**Exercise objective:** Go through the material and copy each line that includes "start".

**Material provided:**
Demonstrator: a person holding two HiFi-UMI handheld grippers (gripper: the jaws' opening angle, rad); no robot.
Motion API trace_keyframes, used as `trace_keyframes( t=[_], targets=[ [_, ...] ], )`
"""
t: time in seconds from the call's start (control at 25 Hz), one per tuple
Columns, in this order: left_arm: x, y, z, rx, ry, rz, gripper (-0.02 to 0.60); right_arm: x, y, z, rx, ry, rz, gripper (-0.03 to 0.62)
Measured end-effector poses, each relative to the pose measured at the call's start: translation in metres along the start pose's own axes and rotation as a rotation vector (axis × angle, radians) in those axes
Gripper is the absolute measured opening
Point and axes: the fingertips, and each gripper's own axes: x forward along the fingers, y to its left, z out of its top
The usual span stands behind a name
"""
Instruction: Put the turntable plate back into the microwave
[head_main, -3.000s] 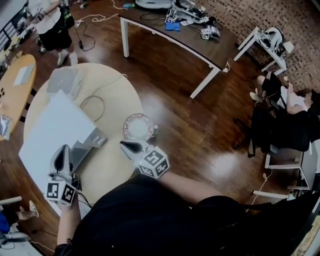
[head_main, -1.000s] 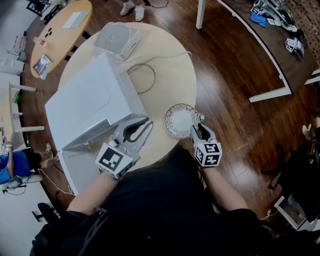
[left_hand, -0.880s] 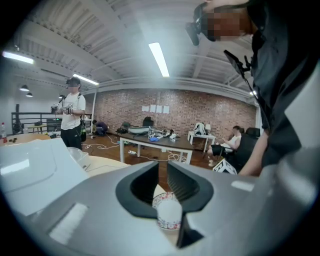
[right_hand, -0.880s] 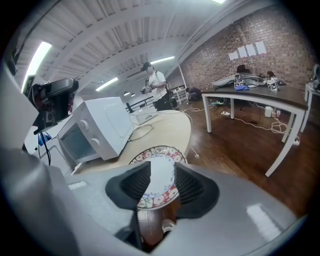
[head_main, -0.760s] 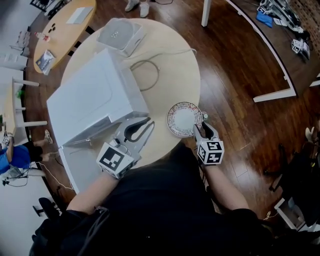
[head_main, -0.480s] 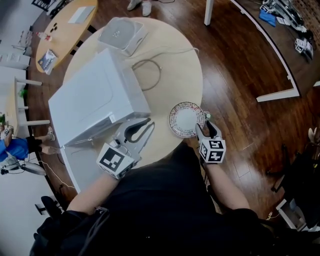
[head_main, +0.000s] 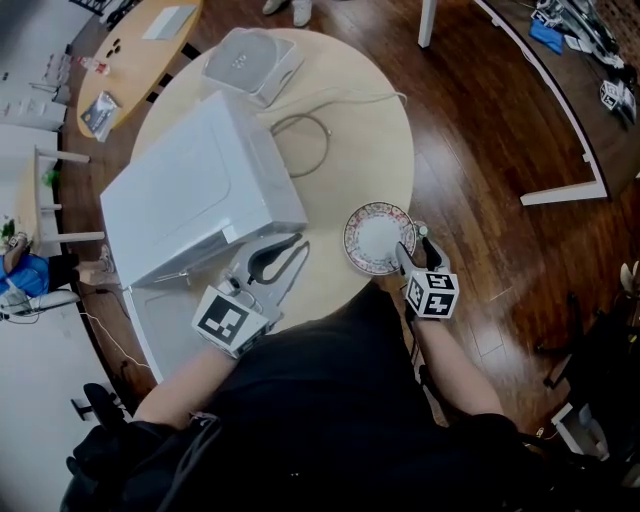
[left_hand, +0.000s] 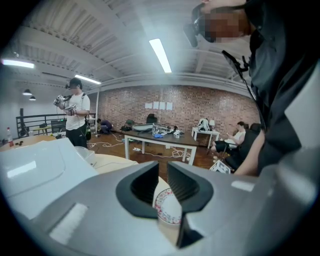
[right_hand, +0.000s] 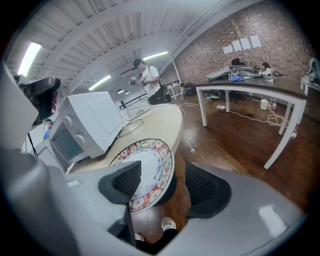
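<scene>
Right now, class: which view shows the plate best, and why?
The right gripper view: the plate is close and large, its patterned rim clear. The head view shows it whole but small; the left gripper view shows only a slice between its jaws.

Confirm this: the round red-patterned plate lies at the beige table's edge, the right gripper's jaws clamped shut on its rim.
Not clamped: the right gripper has just been opening; its jaws stand apart with the plate between them, per the right gripper view.
</scene>
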Motion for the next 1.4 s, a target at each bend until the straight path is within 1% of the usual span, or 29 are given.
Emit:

**Response to the exercise:**
t: time in seconds from the call's start (control at 25 Hz), one per tuple
Measured end-effector poses, each relative to the pose measured at the call's start: translation in metres along the start pose's own axes and rotation as a rotation vector (axis × angle, radians) in those axes

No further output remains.